Thompson confirmed that members of Congress could be included in the records requests, and that there were “several hundred” people the committee sought to contact as part of the wide-ranging probe.
Rep. Jamie Raskin (D-Md.), a committee member, told POLITICO a “set of preservation requests are going out — just to hold all relevant documents.”
The phone records could shed light on a series of phone calls between Republican members of Congress and former President Donald Trump on Jan. 6. Both Rep. Jim Jordan (R-Ohio) and House Minority Leader Kevin McCarthy spoke to Trump that day.
Some panel members have said Jordan and other Republican members of Congress are akin to “material witnesses” to the insurrection.

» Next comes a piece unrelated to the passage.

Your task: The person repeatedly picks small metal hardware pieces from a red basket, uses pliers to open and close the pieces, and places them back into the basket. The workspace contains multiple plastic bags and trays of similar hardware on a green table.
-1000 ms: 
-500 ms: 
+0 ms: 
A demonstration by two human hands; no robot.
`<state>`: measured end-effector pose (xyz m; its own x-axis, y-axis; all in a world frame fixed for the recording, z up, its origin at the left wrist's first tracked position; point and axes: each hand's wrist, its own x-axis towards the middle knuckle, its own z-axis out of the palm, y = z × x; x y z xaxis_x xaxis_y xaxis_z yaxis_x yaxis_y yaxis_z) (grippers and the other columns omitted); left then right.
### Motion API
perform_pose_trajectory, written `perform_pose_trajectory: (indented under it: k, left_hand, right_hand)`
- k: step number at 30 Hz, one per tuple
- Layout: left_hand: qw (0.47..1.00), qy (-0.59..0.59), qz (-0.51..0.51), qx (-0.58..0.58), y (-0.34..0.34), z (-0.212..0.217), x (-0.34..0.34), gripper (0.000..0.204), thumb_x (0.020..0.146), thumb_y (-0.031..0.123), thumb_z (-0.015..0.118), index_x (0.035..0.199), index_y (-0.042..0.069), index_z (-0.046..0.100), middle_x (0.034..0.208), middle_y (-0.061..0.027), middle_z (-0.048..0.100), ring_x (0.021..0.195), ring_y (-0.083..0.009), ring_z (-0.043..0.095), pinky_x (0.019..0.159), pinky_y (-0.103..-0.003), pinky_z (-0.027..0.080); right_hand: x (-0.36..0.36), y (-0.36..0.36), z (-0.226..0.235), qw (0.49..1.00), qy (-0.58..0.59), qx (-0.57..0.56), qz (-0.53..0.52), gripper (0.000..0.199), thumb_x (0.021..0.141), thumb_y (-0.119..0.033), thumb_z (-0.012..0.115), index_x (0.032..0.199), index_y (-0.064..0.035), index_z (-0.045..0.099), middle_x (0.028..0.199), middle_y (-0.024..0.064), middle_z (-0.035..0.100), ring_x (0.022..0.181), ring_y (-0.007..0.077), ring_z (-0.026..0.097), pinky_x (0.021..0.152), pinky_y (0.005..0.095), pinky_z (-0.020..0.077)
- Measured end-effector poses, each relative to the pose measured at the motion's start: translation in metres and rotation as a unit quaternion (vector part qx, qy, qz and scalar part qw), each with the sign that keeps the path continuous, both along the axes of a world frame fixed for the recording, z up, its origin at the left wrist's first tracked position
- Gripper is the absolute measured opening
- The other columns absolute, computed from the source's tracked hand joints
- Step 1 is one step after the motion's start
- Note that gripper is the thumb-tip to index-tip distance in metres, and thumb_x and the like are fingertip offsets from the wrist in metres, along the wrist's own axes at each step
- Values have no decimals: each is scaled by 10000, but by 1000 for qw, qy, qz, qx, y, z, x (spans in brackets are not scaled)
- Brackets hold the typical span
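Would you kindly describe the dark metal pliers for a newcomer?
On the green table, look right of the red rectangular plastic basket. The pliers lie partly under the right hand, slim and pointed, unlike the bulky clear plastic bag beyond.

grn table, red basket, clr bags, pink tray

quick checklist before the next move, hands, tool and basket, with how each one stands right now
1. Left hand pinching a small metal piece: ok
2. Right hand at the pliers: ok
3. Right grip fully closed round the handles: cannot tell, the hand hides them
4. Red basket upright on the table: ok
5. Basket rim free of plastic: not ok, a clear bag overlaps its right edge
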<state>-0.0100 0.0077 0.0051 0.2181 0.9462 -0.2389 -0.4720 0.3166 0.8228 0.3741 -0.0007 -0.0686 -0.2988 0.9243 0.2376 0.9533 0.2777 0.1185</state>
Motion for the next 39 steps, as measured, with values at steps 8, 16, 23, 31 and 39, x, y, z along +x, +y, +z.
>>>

The House Oversight Committee had previously probed the involvement of social media companies like Parler, subsequently uncovering the company's warnings to the FBI about threats of violence before the attack.
The select committee has not yet scheduled another public hearing since its emotional testimony with officers who responded to the insurrection, though Thompson said the panel would make a decision on the focus of its next hearing “before the week’s up.”